Created: June 08, 2021
Modified: June 08, 2021
Modified: June 08, 2021
the null hypothesis is always wrong
This page is from my personal notes, and has not been specifically reviewed for public consumption. It might be incomplete, wrong, outdated, or stupid. Caveat lector.- Andrew Gelman believes that in certain areas of research, like the social sciences, everything is connected.
- "I’m not expressing pessimism or extreme Cartesian doubt, I’m just saying that in the sorts of problems I work on, everything is statistically dependent on everything else. For example, we’ve modeled responses to “How many X’s do you know?” questions. Older people know more older people, younger people know more younger people. Women know more women, men know more men. If we have enough data, we’d find that the differences between old and young are different comparing men and women. Of course the differences will differ—that is, of course there are two-way interactions, if we were to look at the entire population. There’s no way that the differences would be identical. Similarly there is geographic structure in who you know. People know other people who live closer to them. But the relevant distance scale is different in NY than in LA. But it’s not just travel time either. And of course the differences by distance are different for different age groups. They have to be: how could they be exactly the same? And so on. I agree that some of these differences are small but I don’t think any are exactly zero, nor do I think it’s such a good idea to work on statistical methods that are based on finding the zeros or finding the nonzero interactions. Cos the trouble is, that in the worlds where I work, there’s a continuum of dependences. It’s not like there are a few huge things and a bunch of tiny things." - Whither the “bet on sparsity principle” in a nonsparse world? « Statistical Modeling, Causal Inference, and Social Science (columbia.edu)
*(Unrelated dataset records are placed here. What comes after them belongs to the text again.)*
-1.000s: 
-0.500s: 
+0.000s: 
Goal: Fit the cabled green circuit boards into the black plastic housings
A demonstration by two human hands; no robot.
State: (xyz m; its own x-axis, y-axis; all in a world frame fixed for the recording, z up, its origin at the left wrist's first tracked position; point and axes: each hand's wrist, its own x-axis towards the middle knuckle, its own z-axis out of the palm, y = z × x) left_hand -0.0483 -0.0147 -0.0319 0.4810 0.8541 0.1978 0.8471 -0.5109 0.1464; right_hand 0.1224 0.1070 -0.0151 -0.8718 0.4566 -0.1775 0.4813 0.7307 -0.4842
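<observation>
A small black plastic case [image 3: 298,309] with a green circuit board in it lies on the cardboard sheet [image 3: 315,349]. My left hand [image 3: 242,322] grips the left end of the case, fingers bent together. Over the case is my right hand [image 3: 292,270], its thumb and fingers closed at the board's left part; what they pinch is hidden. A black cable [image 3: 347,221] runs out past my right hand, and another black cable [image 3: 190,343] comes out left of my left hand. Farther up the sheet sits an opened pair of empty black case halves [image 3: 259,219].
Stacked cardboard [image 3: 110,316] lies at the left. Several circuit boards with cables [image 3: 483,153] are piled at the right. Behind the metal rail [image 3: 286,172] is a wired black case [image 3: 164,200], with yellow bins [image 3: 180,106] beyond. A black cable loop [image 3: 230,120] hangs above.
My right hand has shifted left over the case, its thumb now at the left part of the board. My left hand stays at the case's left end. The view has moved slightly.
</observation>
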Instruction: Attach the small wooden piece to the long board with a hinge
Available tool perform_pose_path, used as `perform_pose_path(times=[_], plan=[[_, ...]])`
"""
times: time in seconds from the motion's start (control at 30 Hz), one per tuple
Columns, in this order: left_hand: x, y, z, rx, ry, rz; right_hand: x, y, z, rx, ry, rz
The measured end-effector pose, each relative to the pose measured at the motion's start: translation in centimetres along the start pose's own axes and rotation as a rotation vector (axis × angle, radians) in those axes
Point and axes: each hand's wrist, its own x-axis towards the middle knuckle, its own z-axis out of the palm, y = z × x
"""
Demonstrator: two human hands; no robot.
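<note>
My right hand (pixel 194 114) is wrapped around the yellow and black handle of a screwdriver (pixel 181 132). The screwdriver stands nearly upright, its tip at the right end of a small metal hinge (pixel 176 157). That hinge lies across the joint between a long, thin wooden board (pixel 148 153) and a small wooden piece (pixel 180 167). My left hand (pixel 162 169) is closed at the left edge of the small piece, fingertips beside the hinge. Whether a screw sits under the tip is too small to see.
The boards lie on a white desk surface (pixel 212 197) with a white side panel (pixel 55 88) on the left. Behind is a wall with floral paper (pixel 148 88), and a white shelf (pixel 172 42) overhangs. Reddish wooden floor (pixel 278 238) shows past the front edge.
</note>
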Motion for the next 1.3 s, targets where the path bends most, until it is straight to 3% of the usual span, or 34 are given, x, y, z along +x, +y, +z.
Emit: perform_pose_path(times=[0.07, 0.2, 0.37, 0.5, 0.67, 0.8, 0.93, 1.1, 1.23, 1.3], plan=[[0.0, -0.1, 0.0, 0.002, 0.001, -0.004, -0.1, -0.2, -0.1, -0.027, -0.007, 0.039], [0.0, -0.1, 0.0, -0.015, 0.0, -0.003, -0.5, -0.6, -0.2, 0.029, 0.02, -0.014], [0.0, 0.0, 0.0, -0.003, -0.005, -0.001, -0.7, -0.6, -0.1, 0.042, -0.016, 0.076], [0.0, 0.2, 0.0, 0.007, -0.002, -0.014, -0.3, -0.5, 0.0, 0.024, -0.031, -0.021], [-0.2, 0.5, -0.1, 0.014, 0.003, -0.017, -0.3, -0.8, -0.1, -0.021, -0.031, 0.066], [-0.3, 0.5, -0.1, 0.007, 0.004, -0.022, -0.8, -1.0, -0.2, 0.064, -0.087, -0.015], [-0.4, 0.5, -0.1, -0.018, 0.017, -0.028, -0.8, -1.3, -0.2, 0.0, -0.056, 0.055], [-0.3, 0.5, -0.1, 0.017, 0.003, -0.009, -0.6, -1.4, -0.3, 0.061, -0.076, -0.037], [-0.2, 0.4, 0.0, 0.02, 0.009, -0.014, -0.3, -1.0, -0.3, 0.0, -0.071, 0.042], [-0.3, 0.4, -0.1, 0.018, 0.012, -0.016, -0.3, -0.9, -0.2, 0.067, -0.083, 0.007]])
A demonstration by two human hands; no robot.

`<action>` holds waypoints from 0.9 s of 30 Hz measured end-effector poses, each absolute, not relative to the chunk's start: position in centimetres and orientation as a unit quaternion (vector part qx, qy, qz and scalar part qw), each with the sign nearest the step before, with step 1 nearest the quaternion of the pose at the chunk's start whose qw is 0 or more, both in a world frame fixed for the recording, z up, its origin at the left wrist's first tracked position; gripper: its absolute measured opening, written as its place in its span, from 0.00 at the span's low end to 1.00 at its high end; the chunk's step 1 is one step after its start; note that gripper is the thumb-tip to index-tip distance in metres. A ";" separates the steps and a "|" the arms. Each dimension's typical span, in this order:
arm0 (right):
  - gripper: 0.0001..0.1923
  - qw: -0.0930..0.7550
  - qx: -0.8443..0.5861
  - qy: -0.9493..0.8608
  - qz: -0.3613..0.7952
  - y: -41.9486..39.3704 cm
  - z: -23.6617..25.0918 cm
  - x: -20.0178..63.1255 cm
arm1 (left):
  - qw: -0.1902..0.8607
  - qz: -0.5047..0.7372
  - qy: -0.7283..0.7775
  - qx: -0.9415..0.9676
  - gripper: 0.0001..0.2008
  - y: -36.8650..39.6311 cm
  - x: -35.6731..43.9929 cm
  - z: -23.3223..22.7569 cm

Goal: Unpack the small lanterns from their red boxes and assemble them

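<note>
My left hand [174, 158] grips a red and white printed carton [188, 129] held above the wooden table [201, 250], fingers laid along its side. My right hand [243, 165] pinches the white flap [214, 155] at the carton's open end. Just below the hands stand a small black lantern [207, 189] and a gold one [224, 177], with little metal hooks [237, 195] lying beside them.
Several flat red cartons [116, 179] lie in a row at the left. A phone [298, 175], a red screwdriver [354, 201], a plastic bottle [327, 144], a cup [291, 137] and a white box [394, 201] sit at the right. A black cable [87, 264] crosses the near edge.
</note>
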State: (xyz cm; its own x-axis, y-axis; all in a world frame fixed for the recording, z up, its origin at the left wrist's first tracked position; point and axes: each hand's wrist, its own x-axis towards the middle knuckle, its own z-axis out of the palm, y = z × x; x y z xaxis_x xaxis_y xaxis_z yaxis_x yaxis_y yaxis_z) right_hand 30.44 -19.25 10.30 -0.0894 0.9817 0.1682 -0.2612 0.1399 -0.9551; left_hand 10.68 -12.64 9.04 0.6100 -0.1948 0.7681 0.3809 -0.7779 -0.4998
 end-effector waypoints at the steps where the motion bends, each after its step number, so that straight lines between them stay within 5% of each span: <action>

- When is the null hypothesis true?
- Sometimes we are evaluating something other than an 'effect size'. For example, if we're testing whether there is life on Mars, we could think of this as asking 'how much life is there on Mars?', and the answer 'zero' is quite plausible.
- In the physical science, effect sizes really can be zero or infinitesimal. A drug might really have no effect on cancer cells. A butterfly flapping its wings on Earth might really have no effect on Mars.